During that difficult time,
my family learned something important:
God did not take away Dennis Kiley.
In the same way,
before I say anything else,
I want to say something very bluntly:
God did not take away Allen Soppet.
Allen Soppet did not take away Allen Soppet.
A drug took away Allen Soppet.
There is nothing about our being together today
that should feel “okay”,
because it isn’t okay; it’s not supposed to be okay.
and it’s okay to be heartbroken, ripped apart inside,
and it’s okay to say that this sucks.
The question today, too, is the same: why?
He’d worked so hard,
he’d tried so hard,
he’d had success in his fight,
and the reality we face today seemed less and less likely as time went by.
We are in a place today
that just one week ago
we could not imagine.
The Gospel passage this morning has perplexed me for a long time.

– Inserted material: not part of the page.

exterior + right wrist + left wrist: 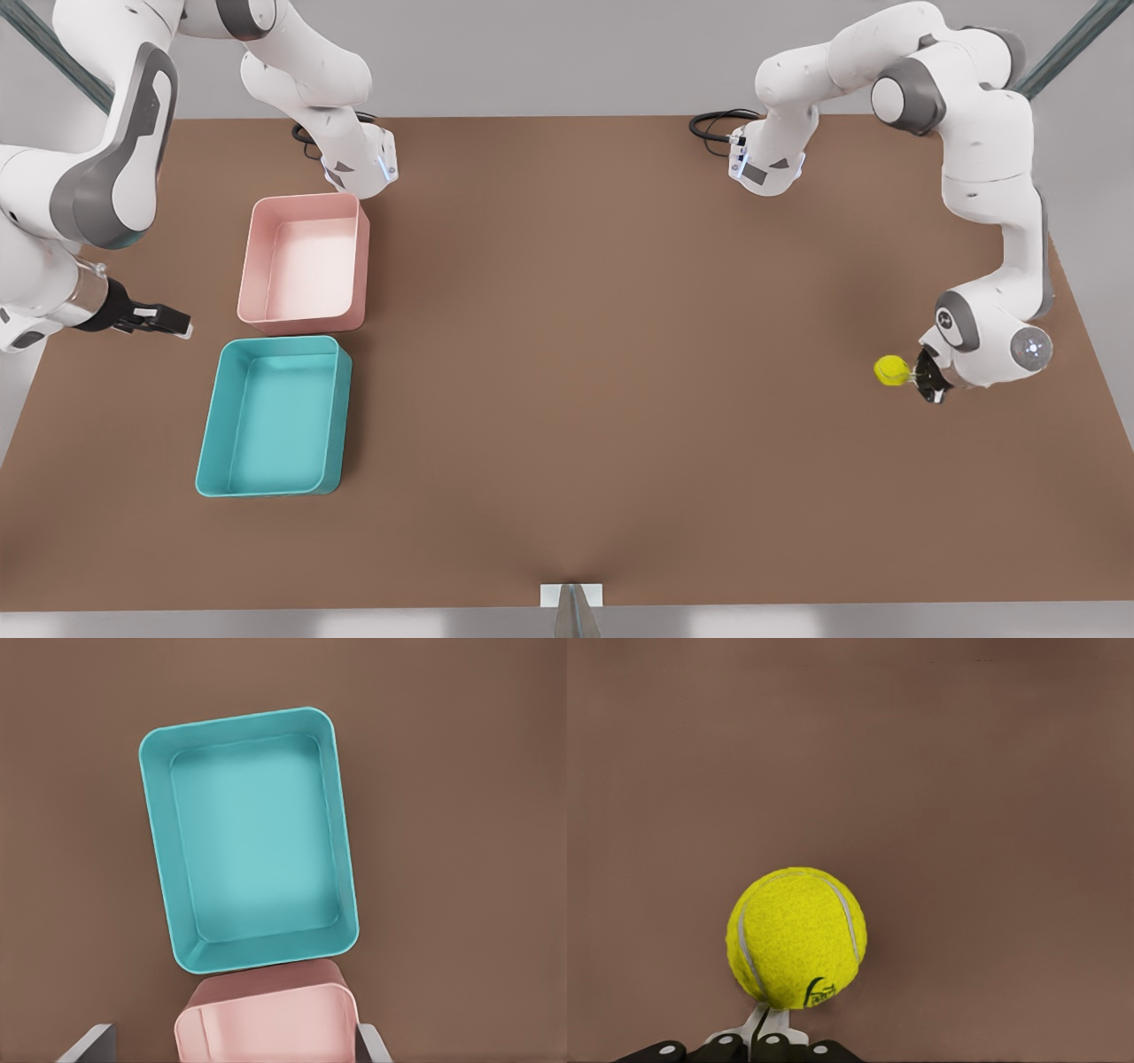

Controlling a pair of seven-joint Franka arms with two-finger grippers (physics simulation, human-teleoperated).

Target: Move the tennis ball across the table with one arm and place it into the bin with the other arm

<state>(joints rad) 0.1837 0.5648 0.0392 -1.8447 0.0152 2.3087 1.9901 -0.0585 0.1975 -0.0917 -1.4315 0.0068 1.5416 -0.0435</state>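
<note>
Risk: tennis ball [796, 937] pinched only at left gripper [767, 1025] fingertips, far from teal bin [274, 416]; could slip mid-carry; right gripper [165, 321] waits beside bin, spread unclear.

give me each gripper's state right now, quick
Left gripper: right beside the tennis ball; open or shut cannot be told.
Right gripper: waits near the teal bin, open, holding nothing.

Even soft light, faint shadows, no glare

Open brown matte tabletop [602, 372] ahead of left gripper [917, 377]; pale pink plastic tray [306, 261] adjoins teal plastic bin [275, 416].
</note>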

In other places when Jesus heals someone,
he has a direct encounter with them.
He touches them, or speaks to them, or they cling to the tassels of his cloak,
but in this account he doesn’t do any of that,
not initially anyway.
Rather, Luke tells us that Jesus
touched the coffin
and, when he did so,
the bearers halted.
There were no coffins at the time of Jesus.
Likely the man was laid upon a kind of platform
on which he was carried to his place of burial.
Why didn’t he touch the man? Why didn’t he simply call out to him?
Jesus reached out and touched
the thing that was carrying the dead man
further away from the living,
that was delivering him to the grave.
I honestly did not know Allen that well,
and that is a source of sadness for me.
I knew, of course, of Allen’s struggle
with his addiction,
but know nothing of the cause
or the struggles and pain in his heart.
We were able to get a sense of his experience
from the last thing he posted on Facebook on Wednesday morning:
“You’ll never meet a strong person with an easy past.
Be proud of your scars, they tell your story better than you can.”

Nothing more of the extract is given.